ME News Report, May 15 (UTC+8), Bitcoin rebounded from yesterday's low of approximately $79,300 to briefly break through $81,500, with a 24-hour increase of over 2%. Market sentiment has clearly warmed up, driven by the "dual positive" factors from U.S. regulation and macro policy.
First, on May 13, the U.S. Senate officially confirmed Kevin Woorh to succeed Jerome Powell as Federal Reserve Chair with a vote of 54:45. This is the most partisan-divided confirmation vote for a Fed Chair in modern history, signaling a new phase in U.S. monetary policy. The market generally believes that Kevin Woorh is more open to digital assets and market innovation compared to Powell. Several media outlets pointed out that he is the first Fed Chair with direct investment ties to cryptocurrencies, and has publicly stated that Bitcoin is "a form of policy constraint."
More importantly, the U.S. crypto regulatory framework has also made significant breakthroughs. On May 14, local time, the U.S. Senate Banking Committee officially passed the "CLARITY Act," with a final vote of 15:9. The bill will next be submitted for full Senate approval. Notably, three stronger regulatory amendments proposed by the more conservative Senator Elizabeth Warren were all rejected, which the market interprets as the U.S. mainstream regulators shifting from "restricting crypto" to "accepting and integrating into the system."

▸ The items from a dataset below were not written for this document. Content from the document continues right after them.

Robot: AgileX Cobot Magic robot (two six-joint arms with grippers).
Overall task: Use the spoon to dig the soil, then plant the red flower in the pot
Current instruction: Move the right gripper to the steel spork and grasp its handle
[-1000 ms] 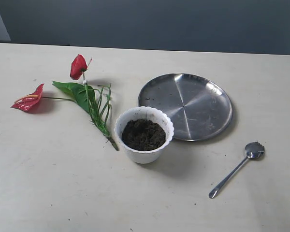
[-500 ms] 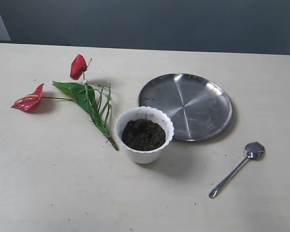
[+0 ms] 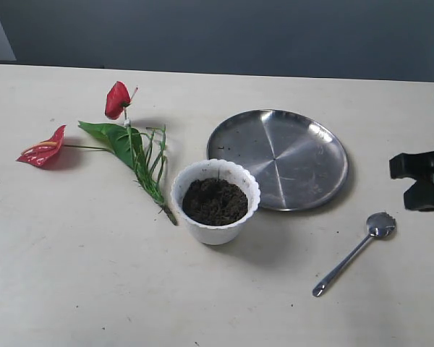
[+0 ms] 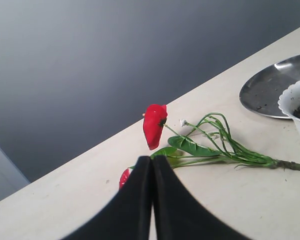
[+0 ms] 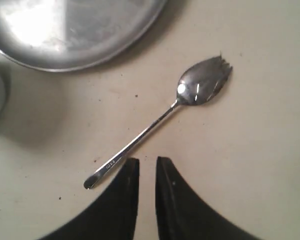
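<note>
Table (image 3: pixel 72 275): steel plate (image 3: pixel 278 157) behind pot (image 3: pixel 215 200).

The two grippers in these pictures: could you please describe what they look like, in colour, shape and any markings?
Both are plain matte black. The left gripper has two smooth fingers, broad at the base and tapering to narrow tips. The right gripper has the same curved, tapering black fingers; in the exterior view it appears as a blocky black shape at the frame edge. No cables, labels or markings are visible.

Bare table (image 3: pixel 390 289) around spoon (image 3: pixel 351 256)
</note>
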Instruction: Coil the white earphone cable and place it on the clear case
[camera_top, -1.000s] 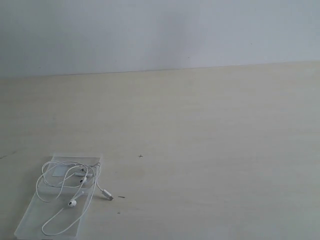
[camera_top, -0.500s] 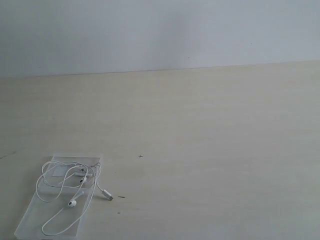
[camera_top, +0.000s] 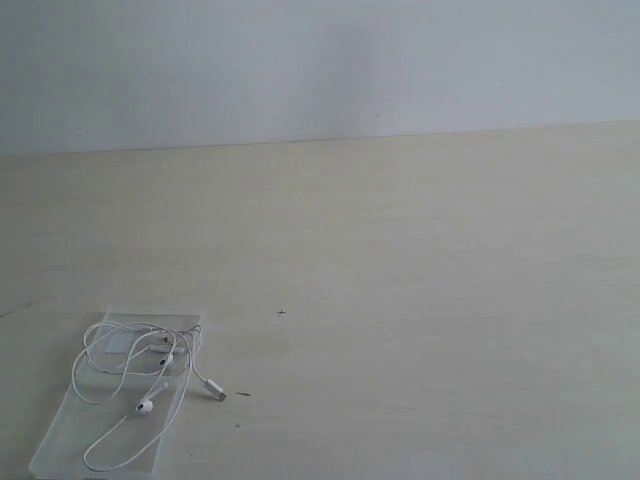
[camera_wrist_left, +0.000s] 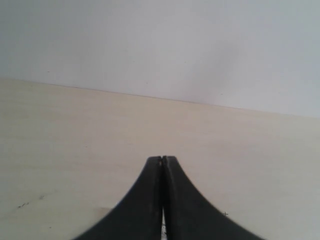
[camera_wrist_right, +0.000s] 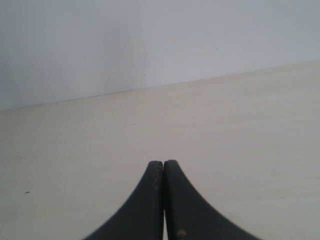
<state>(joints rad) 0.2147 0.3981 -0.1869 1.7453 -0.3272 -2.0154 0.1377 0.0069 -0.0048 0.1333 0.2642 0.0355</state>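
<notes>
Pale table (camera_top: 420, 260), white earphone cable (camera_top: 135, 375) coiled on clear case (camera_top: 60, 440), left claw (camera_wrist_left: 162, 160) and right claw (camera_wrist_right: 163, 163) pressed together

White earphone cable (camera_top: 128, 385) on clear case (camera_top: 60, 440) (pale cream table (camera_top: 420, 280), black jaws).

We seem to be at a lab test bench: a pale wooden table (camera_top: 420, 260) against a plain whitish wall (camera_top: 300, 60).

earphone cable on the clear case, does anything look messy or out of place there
The white earphone cable lies on the clear case in loose, uneven loops rather than a tidy coil. Its plug end trails off the case's right edge onto the table. Nothing looks damaged.
</notes>
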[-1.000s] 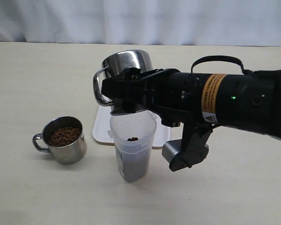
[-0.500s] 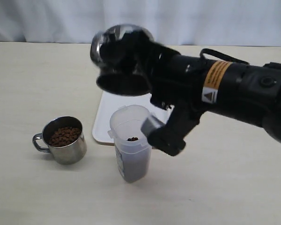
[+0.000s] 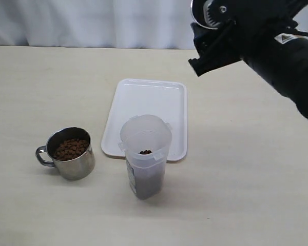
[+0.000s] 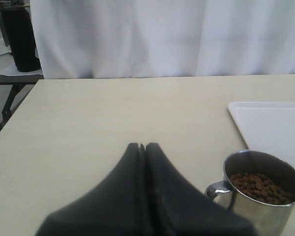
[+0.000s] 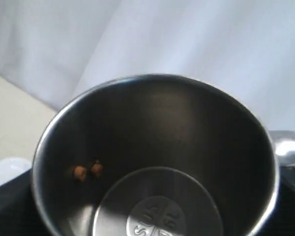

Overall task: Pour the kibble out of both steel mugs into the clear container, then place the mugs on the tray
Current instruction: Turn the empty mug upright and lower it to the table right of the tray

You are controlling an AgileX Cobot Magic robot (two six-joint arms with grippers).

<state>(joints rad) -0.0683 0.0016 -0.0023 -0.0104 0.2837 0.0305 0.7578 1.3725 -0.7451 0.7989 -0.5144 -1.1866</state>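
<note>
On the pale table (image 3: 41, 215), upright at the left: filled steel mug (image 3: 69, 152), with brown kibble (image 3: 70, 148) heaped inside and the handle turned leftward. Just to the right of it, apart and not touching: clear container (image 3: 145, 169), upright and open at the top, dark with kibble in the lower part, a few pellets seen through the mouth. Behind the container: white tray (image 3: 159, 97), bare, near edge partly covered by the container's rim; touching or not, cannot tell. High at the upper right of the exterior view, well above the table and off to the side of the tray: right gripper (image 3: 215, 31), clamped on the lifted steel mug (image 5: 152, 128), with only a shiny sliver showing there. Seen into its mouth in the right wrist view: almost empty, only two kibble pellets (image 5: 86, 171) on the inner wall. Left gripper (image 4: 141, 147): fingers pressed together, holding nothing, low near the table, close to the filled steel mug but apart from it.
</note>
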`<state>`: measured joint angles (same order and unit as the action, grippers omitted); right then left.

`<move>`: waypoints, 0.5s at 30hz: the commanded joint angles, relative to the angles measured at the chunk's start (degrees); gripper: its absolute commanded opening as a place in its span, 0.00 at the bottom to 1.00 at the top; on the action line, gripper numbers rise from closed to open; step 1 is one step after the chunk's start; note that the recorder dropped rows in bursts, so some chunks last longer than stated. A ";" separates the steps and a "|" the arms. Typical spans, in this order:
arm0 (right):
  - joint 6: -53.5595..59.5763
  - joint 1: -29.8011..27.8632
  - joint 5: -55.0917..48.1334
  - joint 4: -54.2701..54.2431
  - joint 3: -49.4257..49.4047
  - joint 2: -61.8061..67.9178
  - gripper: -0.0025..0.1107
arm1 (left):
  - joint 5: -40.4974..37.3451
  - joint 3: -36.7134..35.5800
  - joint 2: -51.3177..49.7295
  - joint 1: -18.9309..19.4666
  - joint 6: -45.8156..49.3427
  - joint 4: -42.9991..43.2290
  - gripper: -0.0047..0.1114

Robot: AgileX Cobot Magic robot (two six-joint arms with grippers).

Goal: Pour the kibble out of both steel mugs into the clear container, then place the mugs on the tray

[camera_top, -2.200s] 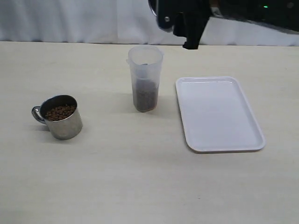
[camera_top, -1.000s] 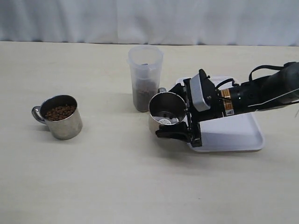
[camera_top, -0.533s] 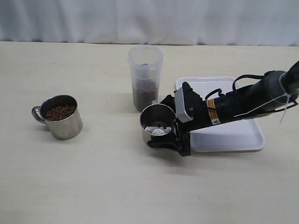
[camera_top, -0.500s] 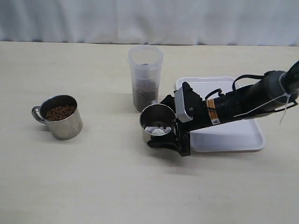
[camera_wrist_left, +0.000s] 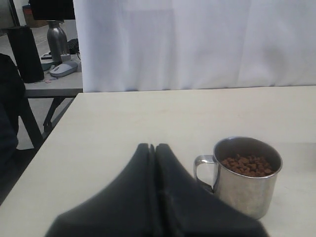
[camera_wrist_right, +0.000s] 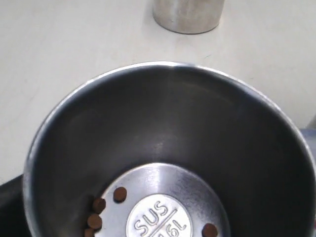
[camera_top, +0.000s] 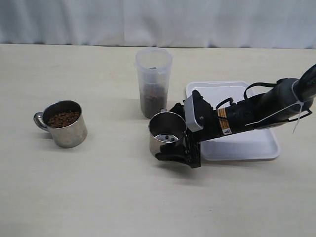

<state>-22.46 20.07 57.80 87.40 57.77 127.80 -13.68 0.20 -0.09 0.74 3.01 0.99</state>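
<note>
A steel mug (camera_top: 61, 123) full of brown kibble (camera_top: 63, 118) stands at the left; the left wrist view shows this full mug (camera_wrist_left: 247, 177) close beside my left gripper (camera_wrist_left: 153, 148), which is shut and empty. The second steel mug (camera_top: 167, 132) stands upright, low at the table, between the clear container (camera_top: 154, 81) and the tray (camera_top: 232, 121). My right gripper (camera_top: 174, 140) is shut on it from the tray side. Its inside (camera_wrist_right: 168, 148) holds only a few pellets (camera_wrist_right: 119, 194). The container's lower part holds kibble (camera_top: 153, 102).
The white tray is bare, with the right arm (camera_top: 256, 111) lying across its near left part. In the right wrist view the full mug (camera_wrist_right: 187, 15) shows beyond the held one. A white curtain (camera_top: 158, 22) hangs behind the table's far edge.
The right arm has come down from above the container with the nearly empty mug. Over the last second the mug turned from tilted to upright and sank a little to the left.
</note>
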 commanded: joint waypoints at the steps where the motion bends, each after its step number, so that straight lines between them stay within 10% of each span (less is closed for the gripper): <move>1: -2.71 0.05 0.18 0.26 0.19 -1.76 0.70 | 0.52 -0.20 0.09 -0.09 -0.13 -0.20 0.04; 15: -21.44 -0.23 -3.67 11.53 0.19 -9.86 0.76 | 0.66 -0.20 0.09 -0.09 -0.13 -0.20 0.04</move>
<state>-40.17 20.07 54.17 96.64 57.77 120.13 -13.68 0.20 -0.09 0.74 3.01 0.99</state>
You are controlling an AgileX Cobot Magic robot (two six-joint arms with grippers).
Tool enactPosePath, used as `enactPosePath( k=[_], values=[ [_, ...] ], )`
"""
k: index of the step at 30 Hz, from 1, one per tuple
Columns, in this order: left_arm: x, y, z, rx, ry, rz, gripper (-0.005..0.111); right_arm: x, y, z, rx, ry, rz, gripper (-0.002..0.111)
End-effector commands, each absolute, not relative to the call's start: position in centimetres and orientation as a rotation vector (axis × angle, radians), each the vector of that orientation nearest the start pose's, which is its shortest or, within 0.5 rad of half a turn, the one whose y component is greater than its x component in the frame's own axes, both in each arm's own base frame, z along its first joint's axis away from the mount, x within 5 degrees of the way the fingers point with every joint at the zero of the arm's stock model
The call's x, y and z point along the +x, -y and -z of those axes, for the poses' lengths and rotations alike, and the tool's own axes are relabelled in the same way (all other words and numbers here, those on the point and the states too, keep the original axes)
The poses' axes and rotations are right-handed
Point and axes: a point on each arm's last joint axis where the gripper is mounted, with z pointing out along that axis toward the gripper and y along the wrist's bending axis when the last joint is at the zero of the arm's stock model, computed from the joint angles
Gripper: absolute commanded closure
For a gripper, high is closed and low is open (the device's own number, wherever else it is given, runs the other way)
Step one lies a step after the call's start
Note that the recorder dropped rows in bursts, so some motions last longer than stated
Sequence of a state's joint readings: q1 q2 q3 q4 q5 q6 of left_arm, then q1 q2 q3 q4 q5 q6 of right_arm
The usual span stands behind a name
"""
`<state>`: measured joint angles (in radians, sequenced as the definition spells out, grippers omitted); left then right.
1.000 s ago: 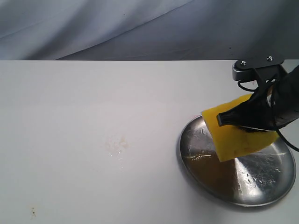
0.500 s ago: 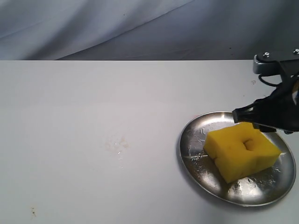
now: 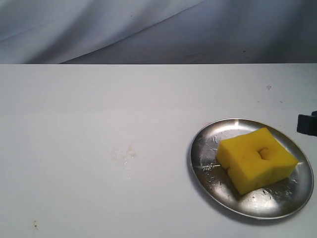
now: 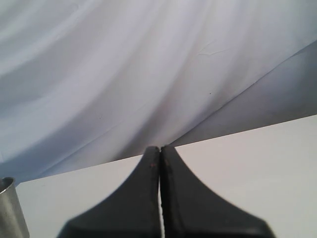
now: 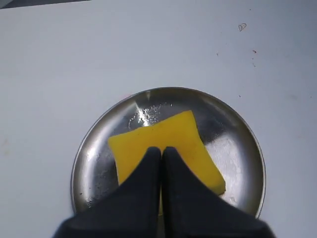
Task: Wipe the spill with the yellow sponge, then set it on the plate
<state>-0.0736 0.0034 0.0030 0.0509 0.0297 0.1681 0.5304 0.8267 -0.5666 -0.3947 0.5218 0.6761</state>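
The yellow sponge (image 3: 250, 161) lies flat on the silver plate (image 3: 203, 141) at the table's right front, its dent facing up. Nothing holds it. Only a black part of my right arm (image 3: 308, 124) shows at the right edge of the exterior view. In the right wrist view my right gripper (image 5: 161, 148) is shut and empty, hanging above the sponge (image 5: 168, 131) and the plate (image 5: 233, 144). A faint wet smear with a trace of amber (image 3: 125, 151) marks the spill's spot, left of the plate. My left gripper (image 4: 159, 147) is shut and empty, out of the exterior view.
A small brown stain (image 3: 35, 226) sits near the table's front left corner. Tiny dark marks (image 3: 268, 87) dot the table behind the plate. A metal cylinder (image 4: 10, 208) shows beside my left gripper. Grey cloth (image 3: 148, 29) hangs behind the table.
My right gripper let go of the sponge over the plate, shut again, and drew back to the right, almost out of the exterior view. The sponge now rests on the plate.
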Motion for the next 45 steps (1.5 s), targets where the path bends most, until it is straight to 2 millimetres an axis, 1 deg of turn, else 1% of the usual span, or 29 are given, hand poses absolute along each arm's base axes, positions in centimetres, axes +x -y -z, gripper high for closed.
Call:
enactPosePath(
  k=[1,3,6,7,8,11,14,19,24,26,29,45],
  values=[
    [5.6,0.4,-21.1,0.203,-1.494,-0.107,0.107,12.6,-5.2,-27.1,-0.071,-2.177,-0.295,0.108],
    [5.6,0.4,-21.1,0.203,-1.494,-0.107,0.107,11.4,-4.7,-25.8,-0.057,-2.136,-0.345,0.108],
    [5.6,0.4,-21.1,0.203,-1.494,-0.107,0.107,10.8,-4.1,-24.2,-0.067,-2.086,-0.348,0.108],
    [5.6,0.4,-21.1,0.203,-1.494,-0.107,0.107,10.5,-3.7,-23.5,-0.03,-2.08,-0.358,0.108],
    [5.6,0.4,-21.1,0.203,-1.494,-0.107,0.107,10.3,-3.5,-23.1,-0.012,-2.069,-0.362,0.108],
    [5.6,0.4,-21.1,0.203,-1.494,-0.107,0.107,9.5,-2.4,-21.6,0.045,-1.961,-0.35,0.108],
    [5.6,0.4,-21.1,0.203,-1.494,-0.107,0.107,8.8,-1.8,-21.0,0.076,-1.88,-0.332,0.108],
    [5.6,0.4,-21.1,0.203,-1.494,-0.107,0.107,7.6,-1.1,-20.4,0.089,-1.745,-0.29,0.108],
    [5.6,0.4,-21.1,0.203,-1.494,-0.107,0.107,7.1,-1.0,-19.8,0.012,-1.712,-0.227,0.108],
    [5.6,0.4,-21.1,0.203,-1.494,-0.107,0.107,7.0,-1.0,-20.1,-0.014,-1.677,-0.209,0.108],
    [5.6,0.4,-21.1,0.203,-1.494,-0.107,0.107,6.8,-1.0,-20.0,-0.057,-1.681,-0.171,0.108],
    [5.6,0.4,-21.1,0.203,-1.494,-0.107,0.107,6.0,-0.9,-20.5,-0.075,-1.599,-0.152,0.108]
  ],
)
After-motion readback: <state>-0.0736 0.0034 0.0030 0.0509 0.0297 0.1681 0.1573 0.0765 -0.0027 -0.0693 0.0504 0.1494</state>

Specifically: Amendment No. 52 was rejected, meaning the original provisions of the bill remain intact, allowing traditional large banks to legally hold, trade, and provide services related to crypto assets in the future. This will bring larger institutional funds and liquidity into the industry; Amendment No. 64 was rejected, temporarily preventing the Treasury Department from expanding sanctions on DeFi/mixing tools like Tornado Cash, indicating a phased easing of regulatory pressure on decentralized finance ecosystems; Amendment No. 74 was rejected, meaning the industry does not need to establish new dedicated investor protection procedures, reducing compliance barriers and business promotion costs.
Overall, the three amendments leaning toward stricter regulation were all rejected, effectively signaling a clear "relaxation" from U.S. regulators to the market, especially benefiting banks, stablecoin systems, and DeFi ecosystems.
The XinHuo Research Institute believes that this round of price increase is not just a short-term emotional rebound, but reflects a structural change beginning to occur in the U.S. crypto policy framework. In recent years, the biggest suppressor of the crypto market has not been technology but uncertainty. Now, two main changes are happening simultaneously in the U.S.: first, the Federal Reserve is entering a new cycle, and the market is beginning to reprice future liquidity expectations; second, Congress is substantively pushing forward legislation on digital asset market structure for the first time, indicating that crypto assets are gradually moving from "gray area innovation" to "mainstream financial system." For the market, this means Bitcoin is gradually shifting from a "high-risk marginal asset" to a new global asset with policy legitimacy and institutional allocation logic. The XinHuo Research Institute continues to maintain its previous view: the current market still falls within a cost-effective strategic allocation zone. (Source: XinHuo Group)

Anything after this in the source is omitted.